Both techniques are commonly used to treat Lumbar Disc Herniation. They are minimally invasive. The techniques offer fast recovery and low risks of complications. The patients undergoing surgery usually need just an overnight stay at the hospital. Most patients can resume their activities and daily lives in 1-3 weeks.
Prevention for Lumbar Disc Herniation
Despite being mainly caused by degeneration, Lumbar Disc Herniation can be prevented. Here are some suggestions that you may consider in order to prevent yourself from the condition.
- Maintain a good posture. A poor posture is generally considered to be an important prerequisite to developing the condition.
- Maintain a healthy weight. Extra weight means extra stress applied on your spine. Beware of how your vertebral column and back muscles have to work hard everyday to maintain your posture and help you function. Keeping your BMI in the normal level is suggested.
- Regular exercise. Muscle strength and endurance decrease as we age. Sedentary lifestyle helps nothing about it as well. Hence, a regular exercise is suggested to keep yourself healthy and fit, especially core-stabilization exercise and back muscle exercises.
- Avoid repetitive movements, such as lifting, twisting, and bending your back.
- Quit smoking.
Lumbar Disc Herniation Conclusion
Lumbar disc herniation is one of the most common spinal disorders.
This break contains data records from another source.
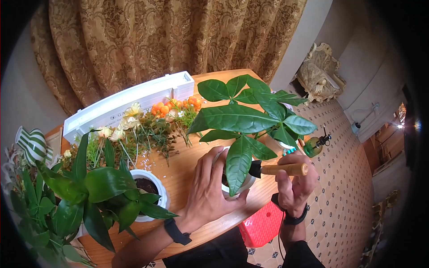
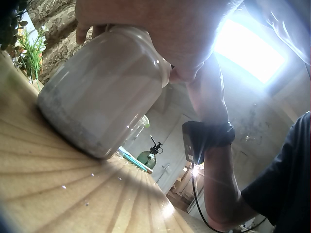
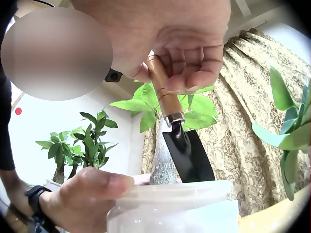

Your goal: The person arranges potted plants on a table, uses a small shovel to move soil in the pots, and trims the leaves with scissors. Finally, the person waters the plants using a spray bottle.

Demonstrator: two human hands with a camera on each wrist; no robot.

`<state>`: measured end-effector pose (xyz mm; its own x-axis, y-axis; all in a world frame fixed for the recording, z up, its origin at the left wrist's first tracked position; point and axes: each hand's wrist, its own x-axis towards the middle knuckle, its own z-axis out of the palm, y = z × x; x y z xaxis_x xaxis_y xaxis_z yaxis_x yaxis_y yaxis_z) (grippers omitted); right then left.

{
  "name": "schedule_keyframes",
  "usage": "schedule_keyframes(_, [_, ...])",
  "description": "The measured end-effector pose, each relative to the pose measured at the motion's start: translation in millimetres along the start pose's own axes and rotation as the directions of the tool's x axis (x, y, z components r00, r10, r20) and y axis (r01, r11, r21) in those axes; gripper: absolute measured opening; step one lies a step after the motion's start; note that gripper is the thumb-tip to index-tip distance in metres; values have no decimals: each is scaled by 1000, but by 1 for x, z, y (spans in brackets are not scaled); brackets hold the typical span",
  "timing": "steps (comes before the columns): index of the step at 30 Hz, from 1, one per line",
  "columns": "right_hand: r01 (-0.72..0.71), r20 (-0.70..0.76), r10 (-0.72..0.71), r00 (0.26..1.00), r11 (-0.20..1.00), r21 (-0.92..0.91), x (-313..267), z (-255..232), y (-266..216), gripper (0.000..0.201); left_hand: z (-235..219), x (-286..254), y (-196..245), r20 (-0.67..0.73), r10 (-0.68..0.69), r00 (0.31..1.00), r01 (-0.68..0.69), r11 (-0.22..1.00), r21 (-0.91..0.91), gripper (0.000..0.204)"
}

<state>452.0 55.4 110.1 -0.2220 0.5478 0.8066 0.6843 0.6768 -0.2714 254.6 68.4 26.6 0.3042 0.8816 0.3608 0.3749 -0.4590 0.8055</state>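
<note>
Trowel (image 3: 189, 153): black blade dipping into white pot (image 2: 102, 92) on table (image 1: 176, 172), next to the trunk of green plant (image 1: 237, 118). Right hand (image 1: 298, 184) has its grip clamped on the wooden handle. Left hand (image 1: 206, 192) has its grip clamped round the pot's rim. Second pot (image 1: 164, 196) on the person's left, dark soil inside. Flowers (image 1: 129, 123) lie beyond, by white planter box (image 1: 96, 118). Red stool (image 1: 263, 228) below the table edge.

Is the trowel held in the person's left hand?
No, the right hand grips the trowel by its wooden handle, while the left hand steadies the white pot.
</note>
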Motion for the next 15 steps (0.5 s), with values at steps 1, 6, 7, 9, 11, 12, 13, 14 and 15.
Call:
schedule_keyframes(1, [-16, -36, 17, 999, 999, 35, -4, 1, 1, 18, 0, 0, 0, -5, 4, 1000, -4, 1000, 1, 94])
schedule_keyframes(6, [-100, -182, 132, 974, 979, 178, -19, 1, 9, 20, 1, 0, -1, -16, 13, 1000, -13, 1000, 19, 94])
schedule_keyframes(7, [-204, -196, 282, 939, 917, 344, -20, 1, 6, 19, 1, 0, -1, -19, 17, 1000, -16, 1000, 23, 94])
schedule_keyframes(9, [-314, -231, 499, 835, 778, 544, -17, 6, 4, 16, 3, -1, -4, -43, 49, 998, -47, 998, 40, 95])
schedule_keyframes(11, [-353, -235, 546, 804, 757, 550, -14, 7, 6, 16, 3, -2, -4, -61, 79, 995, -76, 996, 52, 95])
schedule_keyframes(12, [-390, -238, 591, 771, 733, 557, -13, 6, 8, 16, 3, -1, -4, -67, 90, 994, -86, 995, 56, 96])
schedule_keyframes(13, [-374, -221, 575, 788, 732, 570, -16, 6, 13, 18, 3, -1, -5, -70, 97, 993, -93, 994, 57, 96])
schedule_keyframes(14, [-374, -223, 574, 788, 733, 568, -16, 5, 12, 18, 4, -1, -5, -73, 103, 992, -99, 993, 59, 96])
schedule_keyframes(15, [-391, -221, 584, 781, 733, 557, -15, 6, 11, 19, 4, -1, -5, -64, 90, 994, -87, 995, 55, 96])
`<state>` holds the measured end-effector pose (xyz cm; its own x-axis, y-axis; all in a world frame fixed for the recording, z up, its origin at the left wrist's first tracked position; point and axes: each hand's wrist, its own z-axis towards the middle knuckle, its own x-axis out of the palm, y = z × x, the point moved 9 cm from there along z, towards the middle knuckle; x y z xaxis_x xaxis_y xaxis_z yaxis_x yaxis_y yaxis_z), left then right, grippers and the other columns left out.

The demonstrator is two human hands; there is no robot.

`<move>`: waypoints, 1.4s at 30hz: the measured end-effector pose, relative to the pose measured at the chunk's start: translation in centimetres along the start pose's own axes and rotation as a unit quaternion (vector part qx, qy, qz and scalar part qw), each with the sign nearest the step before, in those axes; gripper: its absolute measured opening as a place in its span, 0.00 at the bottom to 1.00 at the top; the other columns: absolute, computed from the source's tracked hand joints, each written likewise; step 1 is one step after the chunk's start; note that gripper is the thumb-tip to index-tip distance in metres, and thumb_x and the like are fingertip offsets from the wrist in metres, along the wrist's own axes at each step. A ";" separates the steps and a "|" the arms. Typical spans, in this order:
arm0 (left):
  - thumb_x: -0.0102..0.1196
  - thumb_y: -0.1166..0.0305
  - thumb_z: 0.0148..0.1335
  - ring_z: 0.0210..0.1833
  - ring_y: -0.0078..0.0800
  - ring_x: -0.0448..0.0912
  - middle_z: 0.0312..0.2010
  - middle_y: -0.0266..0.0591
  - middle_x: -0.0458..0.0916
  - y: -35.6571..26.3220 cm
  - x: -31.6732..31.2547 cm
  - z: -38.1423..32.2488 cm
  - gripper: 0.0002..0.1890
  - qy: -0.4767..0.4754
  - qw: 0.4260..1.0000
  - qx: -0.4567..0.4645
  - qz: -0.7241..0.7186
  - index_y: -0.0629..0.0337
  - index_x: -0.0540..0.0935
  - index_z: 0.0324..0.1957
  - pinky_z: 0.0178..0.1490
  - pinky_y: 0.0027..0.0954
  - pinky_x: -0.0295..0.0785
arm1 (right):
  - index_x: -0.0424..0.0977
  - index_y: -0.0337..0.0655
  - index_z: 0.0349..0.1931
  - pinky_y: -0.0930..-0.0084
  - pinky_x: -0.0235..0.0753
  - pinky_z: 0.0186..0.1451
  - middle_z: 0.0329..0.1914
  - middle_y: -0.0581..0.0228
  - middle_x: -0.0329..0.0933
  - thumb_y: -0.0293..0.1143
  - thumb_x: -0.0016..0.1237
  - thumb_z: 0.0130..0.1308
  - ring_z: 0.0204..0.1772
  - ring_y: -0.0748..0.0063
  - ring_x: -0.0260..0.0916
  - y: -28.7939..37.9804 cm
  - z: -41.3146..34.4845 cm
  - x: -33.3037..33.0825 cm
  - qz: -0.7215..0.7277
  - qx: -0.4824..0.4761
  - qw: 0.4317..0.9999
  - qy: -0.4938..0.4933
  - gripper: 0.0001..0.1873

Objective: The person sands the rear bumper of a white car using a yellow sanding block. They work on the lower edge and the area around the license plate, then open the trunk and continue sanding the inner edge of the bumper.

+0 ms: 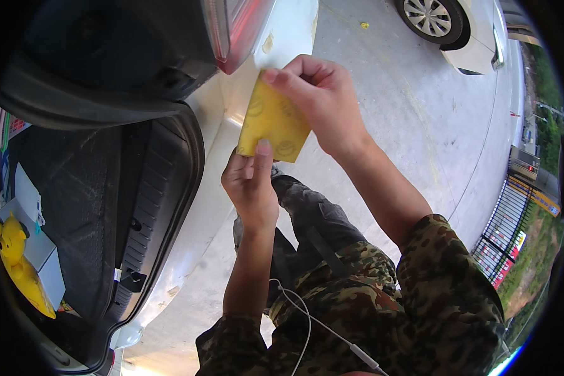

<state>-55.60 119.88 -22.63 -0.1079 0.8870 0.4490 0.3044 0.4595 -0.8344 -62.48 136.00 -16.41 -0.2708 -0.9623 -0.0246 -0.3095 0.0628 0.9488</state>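
A yellow sheet of sandpaper (275, 117), with printed marks on its visible face, is stretched between my two hands. My left hand (251, 183) pinches its lower edge, thumb on top and fingers behind. At the upper corner, my right hand (326, 101) grips it between thumb and curled fingers. Just beyond the sheet is the white rear bumper (216, 113) of a car, with a red tail light (239, 33) above it. A bare, tan-coloured patch (268, 43) shows in the white paint near that light.
To the left the car's trunk (75, 202) stands open, holding a yellow plush toy (16, 254) and an opened light-coloured box (33, 230). Another white car (474, 33) is parked at the upper right. A white cable (305, 305) hangs across my camouflage shirt. A barred fence (500, 230) lies far right.
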 end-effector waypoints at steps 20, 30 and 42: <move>0.60 0.59 0.80 0.51 0.27 0.86 0.51 0.42 0.88 -0.4 0.8 3.5 0.20 -0.016 0.999 -0.028 0.035 0.69 0.84 0.59 0.53 0.34 0.82 | 0.81 0.34 0.28 0.79 0.72 0.31 0.28 0.66 0.83 0.37 0.67 0.68 0.29 0.83 0.74 0.0 3.2 -0.9 0.033 -0.045 0.998 -0.032 0.16; 0.61 0.60 0.79 0.47 0.24 0.85 0.47 0.38 0.89 -0.1 0.4 3.1 0.18 -0.068 0.996 -0.049 0.020 0.67 0.86 0.56 0.49 0.29 0.81 | 0.82 0.33 0.27 0.79 0.74 0.32 0.24 0.69 0.82 0.36 0.69 0.67 0.28 0.85 0.74 0.4 2.8 -0.3 -0.026 -0.014 0.999 -0.035 0.16; 0.62 0.62 0.78 0.48 0.26 0.84 0.48 0.39 0.88 1.7 -2.2 0.1 0.19 -0.015 1.000 0.002 0.018 0.69 0.85 0.58 0.53 0.33 0.80 | 0.80 0.32 0.29 0.80 0.74 0.34 0.25 0.73 0.79 0.36 0.66 0.71 0.32 0.88 0.70 -1.3 -1.4 0.5 -0.020 -0.039 0.999 0.012 0.17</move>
<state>-54.90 118.72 -25.06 -0.1247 0.9040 0.4089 0.3042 0.4271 -0.8515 -60.94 135.02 -17.21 -0.2375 -0.9698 -0.0555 -0.2469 0.0050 0.9690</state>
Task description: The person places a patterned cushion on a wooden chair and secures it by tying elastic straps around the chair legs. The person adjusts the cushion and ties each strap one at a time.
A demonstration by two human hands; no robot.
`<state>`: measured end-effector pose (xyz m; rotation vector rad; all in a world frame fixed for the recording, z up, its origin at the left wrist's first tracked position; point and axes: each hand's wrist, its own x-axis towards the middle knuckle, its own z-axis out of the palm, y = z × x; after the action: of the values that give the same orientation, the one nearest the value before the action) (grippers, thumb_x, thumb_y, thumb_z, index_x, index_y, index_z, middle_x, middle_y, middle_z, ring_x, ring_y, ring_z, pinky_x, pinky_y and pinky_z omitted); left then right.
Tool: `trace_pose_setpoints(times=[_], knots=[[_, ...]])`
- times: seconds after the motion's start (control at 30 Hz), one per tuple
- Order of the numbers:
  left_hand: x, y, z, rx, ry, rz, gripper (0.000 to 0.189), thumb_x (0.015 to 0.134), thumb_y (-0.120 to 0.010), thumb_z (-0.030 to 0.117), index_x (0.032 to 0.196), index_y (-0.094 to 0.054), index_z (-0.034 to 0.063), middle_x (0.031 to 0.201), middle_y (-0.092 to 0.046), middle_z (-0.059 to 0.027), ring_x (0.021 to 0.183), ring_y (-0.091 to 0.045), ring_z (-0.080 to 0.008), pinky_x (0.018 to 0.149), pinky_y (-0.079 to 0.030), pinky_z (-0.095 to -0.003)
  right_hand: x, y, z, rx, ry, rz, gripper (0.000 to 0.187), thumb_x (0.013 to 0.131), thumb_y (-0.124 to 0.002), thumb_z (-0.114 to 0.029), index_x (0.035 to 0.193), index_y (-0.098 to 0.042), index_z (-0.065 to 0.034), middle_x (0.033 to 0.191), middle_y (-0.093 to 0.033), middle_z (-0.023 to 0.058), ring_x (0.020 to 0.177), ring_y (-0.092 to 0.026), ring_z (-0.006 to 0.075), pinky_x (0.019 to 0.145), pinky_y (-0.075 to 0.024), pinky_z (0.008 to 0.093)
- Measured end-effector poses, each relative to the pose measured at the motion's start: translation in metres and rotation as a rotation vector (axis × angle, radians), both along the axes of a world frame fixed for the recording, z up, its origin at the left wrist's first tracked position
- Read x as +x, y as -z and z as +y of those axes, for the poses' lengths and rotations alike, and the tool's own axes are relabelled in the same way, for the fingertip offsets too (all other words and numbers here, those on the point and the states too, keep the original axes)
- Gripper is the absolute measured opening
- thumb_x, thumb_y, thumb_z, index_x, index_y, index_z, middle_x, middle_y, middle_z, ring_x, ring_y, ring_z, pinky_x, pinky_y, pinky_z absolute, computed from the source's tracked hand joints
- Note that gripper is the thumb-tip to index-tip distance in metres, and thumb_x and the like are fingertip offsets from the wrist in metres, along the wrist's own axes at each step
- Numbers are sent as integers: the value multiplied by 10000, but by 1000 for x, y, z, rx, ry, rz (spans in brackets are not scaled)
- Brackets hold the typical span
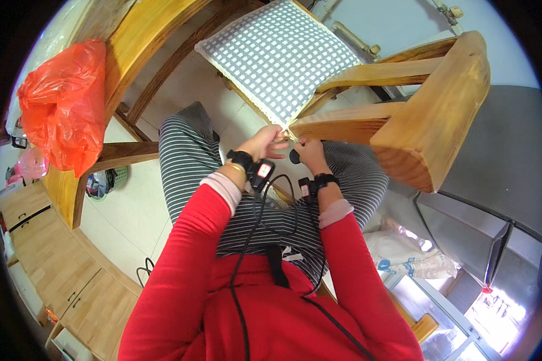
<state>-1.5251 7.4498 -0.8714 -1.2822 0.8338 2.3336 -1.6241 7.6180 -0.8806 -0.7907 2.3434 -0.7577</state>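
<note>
A grey-and-white patterned seat cushion (284, 58) with a pale trimmed edge lies on the seat of a wooden chair (433, 108). At its near corner, beside a chair back slat, are cream ties (291, 133). My left hand (266, 142) pinches the ties or cushion corner between thumb and index finger, its other fingers spread. Just to the right, my right hand (310, 153) is closed with its fingertips at the ties' ends. A small dark round object (294, 156) shows beside the right hand; what it belongs to is unclear. Both wrists carry black strapped devices with cables.
A red plastic bag (65, 106) rests on a wooden table (137, 49) at the left. Below it stands a green basket (119, 177) on the tiled floor. Light wooden cabinets (54, 243) are at lower left, a grey appliance (501, 153) at right. A black cable (241, 270) hangs over my lap.
</note>
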Motion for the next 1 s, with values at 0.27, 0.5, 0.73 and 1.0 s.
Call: trace_pose_setpoints(times=[0.27, 0.5, 0.73, 1.0], knots=[[-11, 20, -81, -903, -290, 202, 898, 844, -706, 169, 1513, -126, 18, 1432, -392, -251, 1194, -541, -371, 996, -439, -450, -45, -27, 14, -273, 300, -600, 351, 900, -606, -264, 1123, -585, 5, 1031, -647, 143, 838, -649, 278, 829, -510, 369], [-47, 24, -111, -1337, 231, -64, 936, 814, -756, 221, 1490, -146, 7, 1312, -539, -270, 1132, -592, -425, 949, -482, -460, -30, -138, 24, -925, 312, -603, 488, 972, -531, -368, 1325, -465, -38, 1242, -576, 159, 1033, -615, 283, 966, -485, 350], [-33, 34, -108, -969, 119, 93, 528, 861, -709, 411, 909, -676, -114, 798, -691, -229, 756, -670, -347, 707, -505, -404, -62, -262, 49, -853, 630, -168, 526, 1019, -475, -396, 1408, -417, -47, 1310, -557, 162, 1124, -598, 290, 965, -510, 373], [-31, 20, -73, -613, -179, -156, 706, 888, -718, 342, 1383, -319, 35, 1314, -525, -182, 1108, -576, -330, 784, -561, -508, -18, -359, 5, -1174, 445, -663, 704, 973, -484, -564, 1454, -377, -61, 1359, -513, 157, 1225, -547, 372, 934, -537, 461]])
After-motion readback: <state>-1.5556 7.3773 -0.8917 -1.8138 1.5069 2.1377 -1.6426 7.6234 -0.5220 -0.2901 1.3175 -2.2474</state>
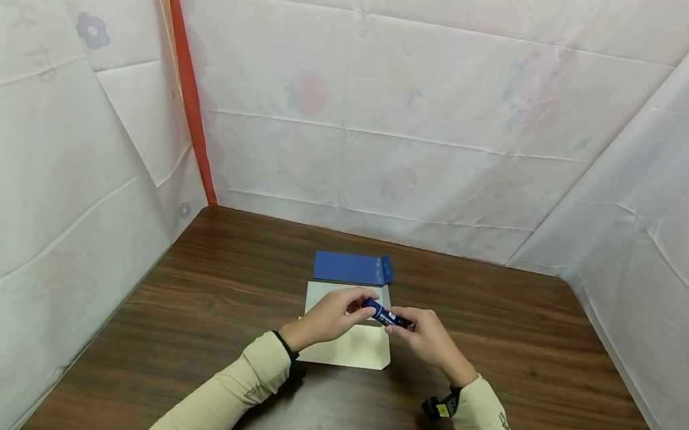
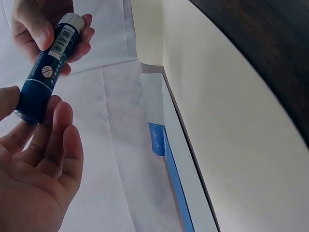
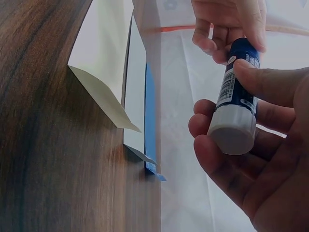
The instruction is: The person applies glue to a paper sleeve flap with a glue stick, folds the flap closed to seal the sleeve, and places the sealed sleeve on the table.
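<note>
A dark blue glue stick with a white base is held between both hands, over the envelopes. My left hand pinches its blue cap end between thumb and fingers. Around the body near the white base, my right hand curls its thumb and fingers. The cap sits on the stick. Below the hands lies a cream envelope with its flap opened to the right. Behind it is a pale grey envelope, partly hidden by the left hand.
Farther back lies a blue envelope, its flap lifted at the right end. All three envelopes lie in a column on the dark wooden table. White patterned sheeting hangs behind the table and along both sides.
</note>
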The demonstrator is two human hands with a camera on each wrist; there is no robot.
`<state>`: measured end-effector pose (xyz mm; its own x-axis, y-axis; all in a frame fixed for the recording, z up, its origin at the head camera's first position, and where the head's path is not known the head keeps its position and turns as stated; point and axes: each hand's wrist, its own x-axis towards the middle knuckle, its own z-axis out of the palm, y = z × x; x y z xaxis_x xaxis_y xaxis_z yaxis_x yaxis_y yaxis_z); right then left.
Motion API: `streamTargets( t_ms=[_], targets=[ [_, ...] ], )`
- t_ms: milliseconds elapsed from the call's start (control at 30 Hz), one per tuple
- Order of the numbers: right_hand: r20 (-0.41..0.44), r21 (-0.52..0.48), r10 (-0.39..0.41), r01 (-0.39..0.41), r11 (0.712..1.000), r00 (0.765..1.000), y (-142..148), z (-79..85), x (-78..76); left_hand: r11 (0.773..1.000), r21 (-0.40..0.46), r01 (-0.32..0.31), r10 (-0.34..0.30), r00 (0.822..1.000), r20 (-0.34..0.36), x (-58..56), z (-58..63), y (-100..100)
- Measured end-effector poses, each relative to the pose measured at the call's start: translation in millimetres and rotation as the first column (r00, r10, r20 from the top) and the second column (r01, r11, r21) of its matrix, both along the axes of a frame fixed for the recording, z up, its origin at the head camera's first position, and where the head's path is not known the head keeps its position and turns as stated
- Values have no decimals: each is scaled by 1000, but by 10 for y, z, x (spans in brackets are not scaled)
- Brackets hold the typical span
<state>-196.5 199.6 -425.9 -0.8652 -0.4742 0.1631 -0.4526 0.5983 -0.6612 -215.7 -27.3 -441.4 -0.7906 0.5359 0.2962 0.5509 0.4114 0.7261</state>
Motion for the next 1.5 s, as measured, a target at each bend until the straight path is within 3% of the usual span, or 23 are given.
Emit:
streamTargets(
  t_ms=[400,867,1100,1300,1500],
  targets=[
    [5,5,18,-18,1000,1000,11,-51,-4,1000,2,9,-9,997,74,30,-12,29],
    [-119,12,59,-58,998,991,26,-40,-5,999,-26,-28,26,998,-61,32,3,103],
    [-250,-10,49,-53,999,967,4,-56,-4,999,4,-53,53,991,-121,39,21,115],
    [-318,33,18,-8,999,948,-32,-57,-17,994,-16,-110,109,991,-78,41,35,130],
    [-349,39,-19,35,999,937,-61,-80,-14,982,6,-190,189,979,76,67,98,148]
  ],
)
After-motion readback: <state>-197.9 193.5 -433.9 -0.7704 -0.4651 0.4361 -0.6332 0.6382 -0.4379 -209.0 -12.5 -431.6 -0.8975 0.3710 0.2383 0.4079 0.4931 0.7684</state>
The condition usually presents with back pain and neurological deficits: muscle weakness and numbness. In some cases, the pain may radiate into the thighs, the legs, or the feet, depending on the level of the affected disc. Non-surgical treatments for disc herniation include rest, medications, physical therapy, and spinal injection. Surgery may be required if there are symptoms indicating an emergency. It is suggested that you consult your doctor about your condition to get proper treatments.